任何指针 and/or 代码将不胜感激。 (首选 XSLT-1.0 解决方案,尽管 2.0 也可能实现)
这在 XSLT 2.0 中使用 xsl:for-each-group
和 group-adjacent
很容易做到。要在 XSLT 1.0 中实现相同的目标更加困难:
XSLT 1.0
<xsl:stylesheet version="1.0"
xmlns:xsl="http://www.w3.org/1999/XSL/Transform">
<xsl:output method="xml" version="1.0" encoding="UTF-8" indent="yes"/>
<xsl:strip-space elements="*"/>
<xsl:key name="k1" match="paragraph[@stylename='numbered']" use="generate-id(preceding-sibling::paragraph[not(@stylename='numbered')][1])" />
<!-- identity transform -->
<xsl:template match="@*|node()">
<xsl:copy>
<xsl:apply-templates select="@*|node()"/>
</xsl:copy>
</xsl:template>
<xsl:template match="paragraph[@stylename='numbered']">
<xsl:variable name="grp" select="key('k1', generate-id(preceding-sibling::paragraph[not(@stylename='numbered')][1]))" />
<!-- if this is the first one in the group -->
<xsl:if test="generate-id()=generate-id($grp[1])">
<xsl:for-each select="$grp">
<paragraph count="{position()}" totalnums="{last()}">
<xsl:value-of select="."/>
</paragraph>
</xsl:for-each>
</xsl:if>
</xsl:template>
</xsl:stylesheet>
应用于您的示例输入,这将 return:
结果
<doc>
<paragraph>AAA</paragraph>
<paragraph count="1" totalnums="2">BBB</paragraph>
<paragraph count="2" totalnums="2">CCC</paragraph>
<paragraph>DDD</paragraph>
<paragraph>EEE</paragraph>
<paragraph count="1" totalnums="3">FFF</paragraph>
<paragraph count="2" totalnums="3">GGG</paragraph>
<paragraph count="3" totalnums="3">HHHh</paragraph>
<paragraph>III</paragraph>
</doc>
这与您问题中显示的结果不同,但我相信它是正确的。
我有这个XML:
<doc>
<paragraph>AAA</paragraph>
<paragraph stylename="numbered" num="1">BBB</paragraph>
<paragraph stylename="numbered" num="2">CCC</paragraph>
<paragraph>DDD</paragraph>
<paragraph>EEE</paragraph>
<paragraph stylename="numbered" num="1">FFF</paragraph>
<paragraph stylename="numbered" num="2">GGG</paragraph>
<paragraph stylename="numbered" num="3">HHHh</paragraph>
<paragraph>III</paragraph>
</doc>
我需要统计连续段的总数[@stylename='numbered']并输出:
<paragraph>AAA</paragraph>
<paragraph count="1" totalnums="2">BBBa</paragraph>
<paragraph count="2" totalnums="2">CCC</paragraph>
<paragraph>DDD</paragraph>
<paragraph>EEE</paragraph>
<paragraph count="1" totalnums="3">FFF</paragraph>
<paragraph count="2" totalnums="3">GGG</paragraph>
<paragraph count="3" totalnums="3">HHH</paragraph>
<paragraph>III</paragraph>
我不知道如何输出连续@stylename="numbered" 的@count 或总数(@totalnums)。
目前,我得到了整个文件中的段落总数/@stylename="numbered"。
任何指针 and/or 代码将不胜感激。 (首选 XSLT-1.0 解决方案,尽管 2.0 也可能实现)
这在 XSLT 2.0 中使用 xsl:for-each-group
和 group-adjacent
很容易做到。
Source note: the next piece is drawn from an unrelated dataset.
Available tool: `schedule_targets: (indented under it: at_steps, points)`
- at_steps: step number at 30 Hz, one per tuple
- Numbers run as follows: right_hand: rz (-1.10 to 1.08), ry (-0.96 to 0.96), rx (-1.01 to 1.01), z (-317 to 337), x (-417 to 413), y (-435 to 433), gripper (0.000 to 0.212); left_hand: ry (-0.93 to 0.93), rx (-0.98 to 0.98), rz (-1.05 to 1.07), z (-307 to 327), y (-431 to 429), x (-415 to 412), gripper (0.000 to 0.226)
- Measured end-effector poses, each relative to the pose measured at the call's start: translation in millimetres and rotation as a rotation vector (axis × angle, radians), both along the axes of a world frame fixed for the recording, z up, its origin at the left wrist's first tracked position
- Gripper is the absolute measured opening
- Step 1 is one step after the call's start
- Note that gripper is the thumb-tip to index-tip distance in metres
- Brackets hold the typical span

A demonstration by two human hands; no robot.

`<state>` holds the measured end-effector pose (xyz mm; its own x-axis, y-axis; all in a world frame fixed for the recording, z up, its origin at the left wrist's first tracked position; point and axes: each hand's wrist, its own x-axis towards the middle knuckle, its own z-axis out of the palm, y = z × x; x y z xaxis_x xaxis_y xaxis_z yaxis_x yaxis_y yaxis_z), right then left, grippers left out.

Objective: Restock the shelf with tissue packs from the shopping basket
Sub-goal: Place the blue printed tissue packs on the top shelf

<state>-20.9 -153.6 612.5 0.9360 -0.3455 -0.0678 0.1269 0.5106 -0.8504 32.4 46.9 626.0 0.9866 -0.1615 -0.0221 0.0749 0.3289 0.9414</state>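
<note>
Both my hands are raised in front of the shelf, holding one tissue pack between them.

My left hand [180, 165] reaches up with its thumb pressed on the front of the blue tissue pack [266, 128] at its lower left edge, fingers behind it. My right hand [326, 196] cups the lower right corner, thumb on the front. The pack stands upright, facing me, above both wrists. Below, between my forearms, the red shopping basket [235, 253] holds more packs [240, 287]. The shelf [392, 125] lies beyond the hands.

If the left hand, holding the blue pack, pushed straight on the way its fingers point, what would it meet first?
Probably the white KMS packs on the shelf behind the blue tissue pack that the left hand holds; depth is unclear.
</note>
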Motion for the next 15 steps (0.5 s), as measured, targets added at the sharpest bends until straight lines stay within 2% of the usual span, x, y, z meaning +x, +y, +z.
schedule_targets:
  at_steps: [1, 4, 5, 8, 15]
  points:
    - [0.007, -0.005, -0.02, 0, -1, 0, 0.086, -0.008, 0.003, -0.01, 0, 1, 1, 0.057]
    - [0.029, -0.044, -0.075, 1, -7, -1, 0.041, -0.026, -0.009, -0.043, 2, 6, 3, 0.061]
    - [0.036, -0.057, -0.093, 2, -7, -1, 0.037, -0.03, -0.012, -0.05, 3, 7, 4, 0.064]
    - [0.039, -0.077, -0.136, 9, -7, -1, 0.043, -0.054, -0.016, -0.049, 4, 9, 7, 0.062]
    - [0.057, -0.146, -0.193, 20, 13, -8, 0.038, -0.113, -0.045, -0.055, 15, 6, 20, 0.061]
要在 XSLT 1.0 中实现相同的目标更加困难:
XSLT 1.0
<xsl:stylesheet version="1.0"
xmlns:xsl="http://www.w3.org/1999/XSL/Transform">
<xsl:output method="xml" version="1.0" encoding="UTF-8" indent="yes"/>
<xsl:strip-space elements="*"/>
<xsl:key name="k1" match="paragraph[@stylename='numbered']" use="generate-id(preceding-sibling::paragraph[not(@stylename='numbered')][1])" />
<!-- identity transform -->
<xsl:template match="@*|node()">
<xsl:copy>
<xsl:apply-templates select="@*|node()"/>
</xsl:copy>
</xsl:template>
<xsl:template match="paragraph[@stylename='numbered']">
<xsl:variable name="grp" select="key('k1', generate-id(preceding-sibling::paragraph[not(@stylename='numbered')][1]))" />
<!-- if this is the first one in the group -->
<xsl:if test="generate-id()=generate-id($grp[1])">
<xsl:for-each select="$grp">
<paragraph count="{position()}" totalnums="{last()}">
<xsl:value-of select="."/>
</paragraph>
</xsl:for-each>
</xsl:if>
</xsl:template>
</xsl:stylesheet>
应用于您的示例输入,这将 return:
结果
<doc>
<paragraph>AAA</paragraph>
<paragraph count="1" totalnums="2">BBB</paragraph>
<paragraph count="2" totalnums="2">CCC</paragraph>
<paragraph>DDD</paragraph>
<paragraph>EEE</paragraph>
<paragraph count="1" totalnums="3">FFF</paragraph>
<paragraph count="2" totalnums="3">GGG</paragraph>
<paragraph count="3" totalnums="3">HHHh</paragraph>
<paragraph>III</paragraph>
</doc>
这与您问题中显示的结果不同,但我相信它是正确的。